Thursday, February 19, 2009

Erdős Number

Thanks to Jackie for pointing out that I have an Erdős number of at most four:

Byron Knoll -> David Poole -> Kellogg Booth -> Maria Klawe -> Paul Erdős

Monday, February 16, 2009


I was at an interesting presentation today by Andrew Ng about the STanford Artificial Intelligence Robot (STAIR) project. STAIR is a robot which integrates many fields of AI in an attempt to accomplish tasks which require a broad range of skills and intelligence. It is currently capable of fetching items in an office environment based on spoken commands. Although this may sound like a simple task, it requires integration of recent advancements in fields such as computer vision/object recognition, machine learning, planning, speech recognition, etc. The robot needs to be able to understand speech commands, navigate through offices, open doors, recognize objects, and pick up objects, none of which are easy to accomplish for an AI. One of the themes of the talk was that we are on the threshold of robots being capable of accomplishing tasks which may actually be useful for the average person.
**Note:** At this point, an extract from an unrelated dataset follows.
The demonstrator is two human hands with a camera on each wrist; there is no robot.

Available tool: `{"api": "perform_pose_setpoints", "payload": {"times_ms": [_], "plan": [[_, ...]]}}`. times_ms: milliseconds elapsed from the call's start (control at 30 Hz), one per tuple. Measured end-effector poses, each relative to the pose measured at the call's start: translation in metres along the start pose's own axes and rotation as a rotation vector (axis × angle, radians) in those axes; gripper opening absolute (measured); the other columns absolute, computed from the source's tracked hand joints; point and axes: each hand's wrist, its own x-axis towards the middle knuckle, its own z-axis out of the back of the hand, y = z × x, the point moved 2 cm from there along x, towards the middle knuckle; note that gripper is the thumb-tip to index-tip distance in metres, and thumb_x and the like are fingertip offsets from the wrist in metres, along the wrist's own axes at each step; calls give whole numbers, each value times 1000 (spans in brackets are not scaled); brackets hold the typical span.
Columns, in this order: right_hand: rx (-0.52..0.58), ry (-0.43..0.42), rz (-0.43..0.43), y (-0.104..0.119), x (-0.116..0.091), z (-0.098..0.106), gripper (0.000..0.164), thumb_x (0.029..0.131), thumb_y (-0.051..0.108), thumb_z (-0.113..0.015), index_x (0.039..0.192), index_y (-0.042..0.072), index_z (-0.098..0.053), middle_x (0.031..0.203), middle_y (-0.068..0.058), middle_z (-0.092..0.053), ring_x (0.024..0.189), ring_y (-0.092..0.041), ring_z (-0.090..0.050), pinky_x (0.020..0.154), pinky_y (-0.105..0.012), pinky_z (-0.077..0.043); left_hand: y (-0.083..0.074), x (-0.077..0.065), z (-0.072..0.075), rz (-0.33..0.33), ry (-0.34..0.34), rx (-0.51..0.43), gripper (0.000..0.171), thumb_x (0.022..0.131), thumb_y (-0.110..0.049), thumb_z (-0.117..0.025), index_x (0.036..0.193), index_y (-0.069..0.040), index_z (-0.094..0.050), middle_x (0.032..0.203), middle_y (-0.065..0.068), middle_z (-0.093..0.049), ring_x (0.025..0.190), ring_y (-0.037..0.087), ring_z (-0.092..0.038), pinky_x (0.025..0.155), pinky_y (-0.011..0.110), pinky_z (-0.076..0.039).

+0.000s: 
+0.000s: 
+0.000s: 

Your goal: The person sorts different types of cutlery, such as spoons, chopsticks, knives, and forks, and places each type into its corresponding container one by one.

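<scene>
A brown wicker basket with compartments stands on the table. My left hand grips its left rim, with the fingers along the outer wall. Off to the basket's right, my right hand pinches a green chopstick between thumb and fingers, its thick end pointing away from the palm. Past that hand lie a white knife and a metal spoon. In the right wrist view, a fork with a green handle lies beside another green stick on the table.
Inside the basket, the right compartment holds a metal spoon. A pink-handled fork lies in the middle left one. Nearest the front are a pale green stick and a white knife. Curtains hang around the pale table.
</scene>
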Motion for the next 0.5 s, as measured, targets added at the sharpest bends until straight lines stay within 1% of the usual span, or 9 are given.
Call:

We were shown a video of a robot (teleoperated by a human) performing tasks such as unloading a dishwasher, vacuuming and cleaning a room. Robots are mechanically capable of performing useful tasks. All that remains is making them automated.
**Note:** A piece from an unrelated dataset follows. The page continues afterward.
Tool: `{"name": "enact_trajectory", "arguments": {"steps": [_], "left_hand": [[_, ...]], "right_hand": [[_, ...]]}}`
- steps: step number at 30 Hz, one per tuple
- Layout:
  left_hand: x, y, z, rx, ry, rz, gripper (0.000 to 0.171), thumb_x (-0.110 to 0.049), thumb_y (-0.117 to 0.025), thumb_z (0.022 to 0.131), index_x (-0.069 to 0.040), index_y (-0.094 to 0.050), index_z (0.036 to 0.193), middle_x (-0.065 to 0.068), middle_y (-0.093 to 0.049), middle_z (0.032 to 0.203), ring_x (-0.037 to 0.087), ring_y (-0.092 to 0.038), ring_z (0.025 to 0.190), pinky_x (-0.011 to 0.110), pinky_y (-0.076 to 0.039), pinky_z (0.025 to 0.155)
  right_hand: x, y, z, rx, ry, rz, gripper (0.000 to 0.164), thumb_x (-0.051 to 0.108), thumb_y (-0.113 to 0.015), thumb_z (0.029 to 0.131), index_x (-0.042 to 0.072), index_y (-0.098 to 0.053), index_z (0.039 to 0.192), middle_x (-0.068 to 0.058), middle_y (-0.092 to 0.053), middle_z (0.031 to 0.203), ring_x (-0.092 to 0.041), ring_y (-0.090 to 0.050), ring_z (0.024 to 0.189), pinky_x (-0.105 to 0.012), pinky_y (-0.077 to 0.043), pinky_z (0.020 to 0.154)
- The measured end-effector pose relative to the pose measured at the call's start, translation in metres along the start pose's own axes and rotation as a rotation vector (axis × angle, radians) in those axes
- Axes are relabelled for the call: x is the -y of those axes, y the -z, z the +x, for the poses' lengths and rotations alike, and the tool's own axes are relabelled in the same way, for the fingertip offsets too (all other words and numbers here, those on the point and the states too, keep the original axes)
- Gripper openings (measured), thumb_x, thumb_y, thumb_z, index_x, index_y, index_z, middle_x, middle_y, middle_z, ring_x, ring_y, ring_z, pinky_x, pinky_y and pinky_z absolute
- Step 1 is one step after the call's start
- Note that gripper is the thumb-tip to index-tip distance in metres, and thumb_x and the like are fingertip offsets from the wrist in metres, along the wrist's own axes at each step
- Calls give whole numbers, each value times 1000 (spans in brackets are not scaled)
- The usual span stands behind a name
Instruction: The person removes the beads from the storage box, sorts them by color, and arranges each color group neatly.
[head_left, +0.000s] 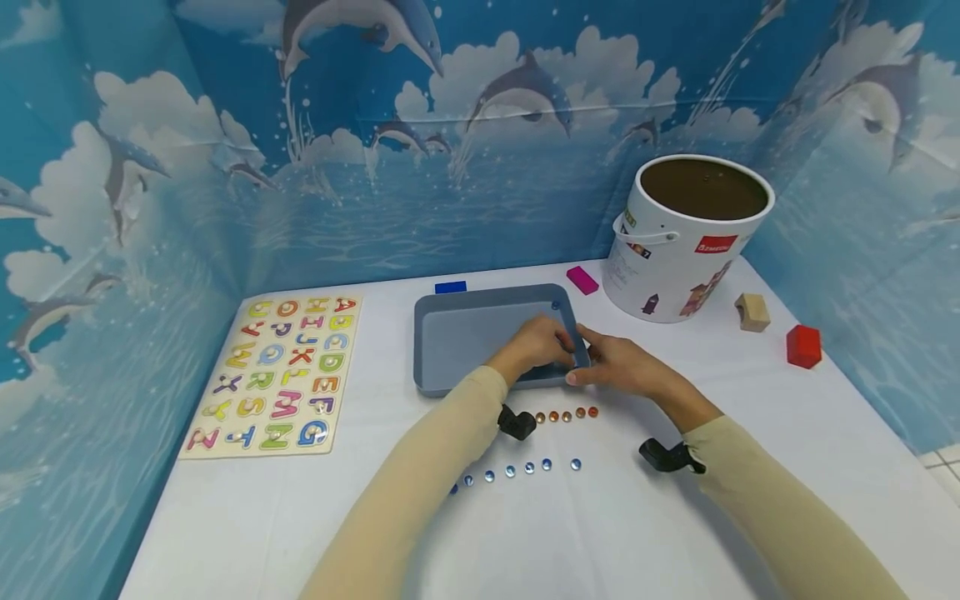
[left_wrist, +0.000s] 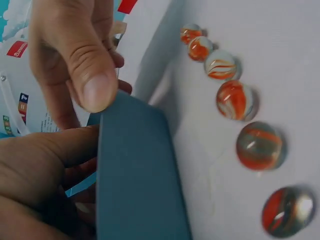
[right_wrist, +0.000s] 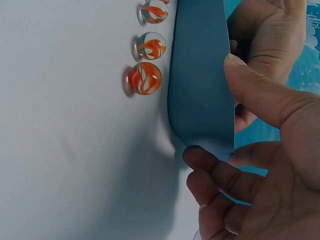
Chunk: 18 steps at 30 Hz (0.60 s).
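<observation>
A grey-blue tray [head_left: 480, 301] lies at mid-table, with one small blue marble [head_left: 555, 305] in its far right corner. My left hand [head_left: 542, 342] reaches over the near wall into the tray's right end, fingers pointing down and bent. I cannot tell whether those fingers pinch anything, as the wall hides their tips. At the near right corner my right hand [head_left: 626, 365] grips the tray, thumb on the rim and fingers around the outside. In front of the tray runs a row of orange-swirled marbles [left_wrist: 235, 100]. Nearer to me is a row of blue marbles [head_left: 529, 467].
An alphabet puzzle board [head_left: 272, 377] lies at the left. A white bucket [head_left: 675, 258] stands at the back right, with a magenta block [head_left: 582, 280] beside it. A wooden arch block [head_left: 752, 312] and a red block [head_left: 804, 347] sit farther right. Behind the tray is a blue block [head_left: 450, 287].
</observation>
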<state>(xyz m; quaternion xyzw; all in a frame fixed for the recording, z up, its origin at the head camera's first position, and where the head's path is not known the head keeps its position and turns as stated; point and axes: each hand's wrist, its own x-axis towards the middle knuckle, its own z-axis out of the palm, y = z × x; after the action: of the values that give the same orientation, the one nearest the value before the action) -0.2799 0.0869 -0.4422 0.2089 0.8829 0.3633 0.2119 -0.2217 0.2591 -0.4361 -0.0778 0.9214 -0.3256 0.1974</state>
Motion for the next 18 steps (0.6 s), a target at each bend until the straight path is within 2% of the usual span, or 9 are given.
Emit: {"name": "enact_trajectory", "arguments": {"steps": [5, 11, 15, 18], "left_hand": [[0, -9, 0, 63, -39, 89, 5, -12, -79, 88, -7, -79, 90, -2, -67, 78, 10, -55, 73, 19, -45, 63], [-1, -13, 1, 75, -43, 159, 9, -15, -75, 93, -9, -80, 89, -4, -66, 75, 10, -55, 74, 19, -44, 64], [0, -12, 0, 71, -31, 116, 10, -15, -75, 93, -8, -80, 88, -3, -67, 76, 11, -56, 74, 20, -45, 64], [4, -8, -2, 51, -20, 35, 10, -15, -77, 91, -8, -79, 85, -3, -67, 76, 11, -55, 72, 21, -46, 62]], "right_hand": [[0, 3, 0, 16, 11, 16, 100, 38, -76, 91, 0, -16, 162, -17, -62, 109, -28, -57, 96, -38, -48, 79], [-1, 4, 2, 26, 23, 26, 101, 36, -77, 91, -1, -15, 162, -14, -63, 102, -26, -57, 91, -35, -46, 75], [-3, 4, 2, 24, 10, 17, 101, 37, -77, 91, 0, -14, 162, -13, -63, 101, -25, -57, 91, -35, -46, 76], [-4, 4, 2, 27, 3, 19, 101, 37, -77, 91, 2, -14, 163, -13, -63, 102, -26, -57, 91, -36, -47, 77]]}}
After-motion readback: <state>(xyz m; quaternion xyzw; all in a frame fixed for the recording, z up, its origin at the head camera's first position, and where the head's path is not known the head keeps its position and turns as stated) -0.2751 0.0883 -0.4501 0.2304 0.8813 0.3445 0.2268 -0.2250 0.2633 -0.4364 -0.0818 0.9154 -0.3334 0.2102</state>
Andrew emphasized that in order to make progress in robotics we need to focus on lower level tasks in order to make robots less specialized for a single domain. While I definitely agree with this, he was referring to lower level tasks such as recognizing/grabbing objects and navigating. I think even these are still at a level much higher than what we should be focusing on. For example, take the task of trying to get depth information from a monocular image (see: Understanding the 3-dimensional structure of the world is important for robots. Humans can use a variety of cues in order to get this information such as texture, color, haze, defocus, etc. In theory, all of these cues could be entirely learned from patterns in visual experience. Instead of manually implementing these cues, robots should be learning about the world themselves. Predicting and recognizing patterns in data is a fundamental task which can be applied to any AI problem. If we could design an AI which is capable of performing this one task well, all of the other higher level problems will be solved.

Robot Sumo

Yesterday I submitted an entry for the first round of Imagine Cup: Robotics & Algorithm. The first round involves programming the AI for a simulated sumo match between two iRobot Creates. Each robot has a webcam, two bumper sensors, and four IR sensors on the bottom to detect when it is over the outer circle. Here is a simulation of a match in Microsoft Robotics Developer Studio (my AI controls the blue robot):

One thing I dislike about this contest is the fact that the physics engine makes designing a more advanced AI almost completely pointless since when two robots are pushing against each other it is about a 50-50 chance that one will end up below the other and able to push it outside the ring. I tried creating a more advanced strategy to avoid this problem by ramming the other robot and backing away repeatedly, but this just gave the other robot an advantage. The strategy that I ended up submitting has a few tricks such as avoiding repetitive behaviors and randomly choosing between possible actions. However, modifying the AI didn't seem to have any affect on its performance during the matches. Since the matches happen in real-time simulation, it is impossible to simulate a large enough sample size to determine if one strategy is actually superior to another.

I have registered in a team to compete in BattleCode, a programming competition hosted by MIT to design a computer game AI. We haven't started working on it yet, but it looks like it should be a fun project.

Data Compression and Machine Learning

There is an interesting relationship between data compression and machine learning. Any data compression algorithm can be used to perform pattern recognition. This can be done by simply comparing the file size of two independently compressed files to the file size of compressing them together. In other words, compare the size of (compression(A)+compression(B)) to compression(A+B). If the two files contain common patterns, then compression(A+B) will be smaller than (compression(A)+compression(B)). By comparing the relative file size difference using solid compression, it is possible to rank the similarity of different data sets.

In my machine learning course last semester we had an optional project to do binary classification on a dataset with thousands of features. We were given data in a training set which were classified into one of two categories (positive/negative). We needed to write an algorithm to classify test data. To compare the quality of our solution, we were given an implementation of AdaBoost with the following error rates:

false negative rate = 0.1429 (over 350 positive data)
false positive rate = 0.1429 (over 350 negative data)
sum: 0.2858

I used a neural network to achieve a lower error rate:

false negative rate = 0.14 (over 350 positive data)
false positive rate = 0.12285714285714286 (over 350 negative data)
sum: 0.2628571428571429

This morning I tried comparing some different data compression algorithms to see how well they are at binary classification. Using 7z I got the following error rates:

false negative rate = 0.31142857142857144 (over 350 positive data)
false positive rate = 0.2542857142857143 (over 350 negative data)

I also tried using gzip and paq8p. gzip was fast but had a terrible error rate. I think paq8p would have done much better than 7z, but it is extremely slow so I couldn't finish running it on the test set. I assume that in general better (slower) compression algorithms will have a lower error rate.